Leave out the pictures and restate the rest of the data exactly.

» Provided data

-- Opening Marker --

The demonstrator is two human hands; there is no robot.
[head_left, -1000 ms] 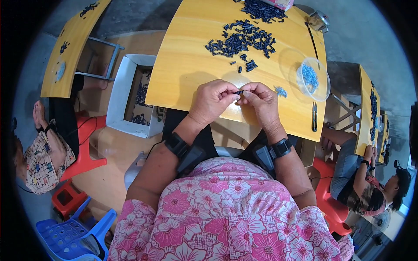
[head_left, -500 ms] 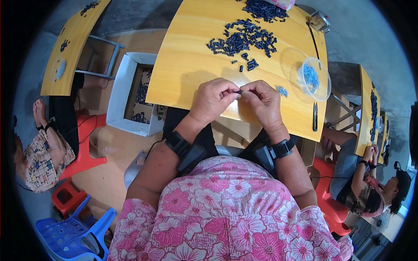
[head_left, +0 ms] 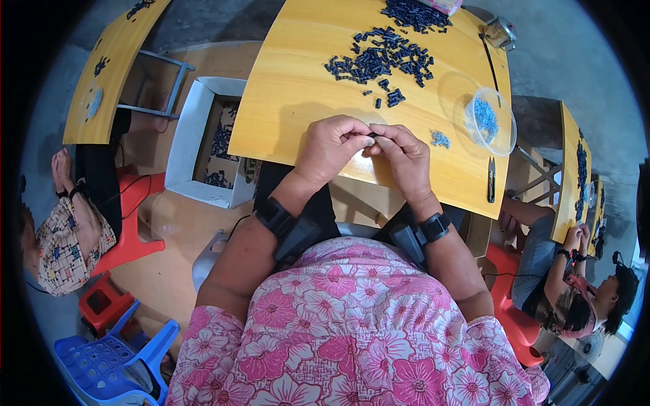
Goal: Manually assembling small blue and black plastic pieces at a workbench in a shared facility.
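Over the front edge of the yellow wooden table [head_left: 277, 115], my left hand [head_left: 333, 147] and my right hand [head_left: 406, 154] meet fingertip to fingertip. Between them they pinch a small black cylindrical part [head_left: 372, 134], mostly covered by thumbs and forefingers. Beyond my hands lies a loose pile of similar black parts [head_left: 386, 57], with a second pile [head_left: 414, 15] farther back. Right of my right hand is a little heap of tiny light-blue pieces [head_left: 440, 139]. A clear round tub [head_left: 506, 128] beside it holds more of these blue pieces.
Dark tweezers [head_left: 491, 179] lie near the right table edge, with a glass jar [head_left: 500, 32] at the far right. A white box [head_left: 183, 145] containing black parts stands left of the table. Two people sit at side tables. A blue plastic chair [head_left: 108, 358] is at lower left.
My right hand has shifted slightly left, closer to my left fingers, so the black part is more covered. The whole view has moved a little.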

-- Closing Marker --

» Written reply
The demonstrator is two human hands; there is no robot.
[head_left, -1000 ms] 
[head_left, -500 ms] 
[head_left, +0 ms] 
Goal: Manually assembling small blue and black plastic pieces at a workbench in a shared facility.
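Over the front edge of the yellow wooden table [head_left: 277, 115], my left hand [head_left: 333, 147] and my right hand [head_left: 406, 154] meet fingertip to fingertip. Between them they pinch a small black cylindrical part [head_left: 372, 134], mostly covered by thumbs and forefingers. Beyond my hands lies a loose pile of similar black parts [head_left: 386, 57], with a second pile [head_left: 414, 15] farther back. Right of my right hand is a little heap of tiny light-blue pieces [head_left: 440, 139]. A clear round tub [head_left: 506, 128] beside it holds more of these blue pieces.
Dark tweezers [head_left: 491, 179] lie near the right table edge, with a glass jar [head_left: 500, 32] at the far right. A white box [head_left: 183, 145] containing black parts stands left of the table. Two people sit at side tables. A blue plastic chair [head_left: 108, 358] is at lower left.
My right hand has shifted slightly left, closer to my left fingers, so the black part is more covered. The whole view has moved a little.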

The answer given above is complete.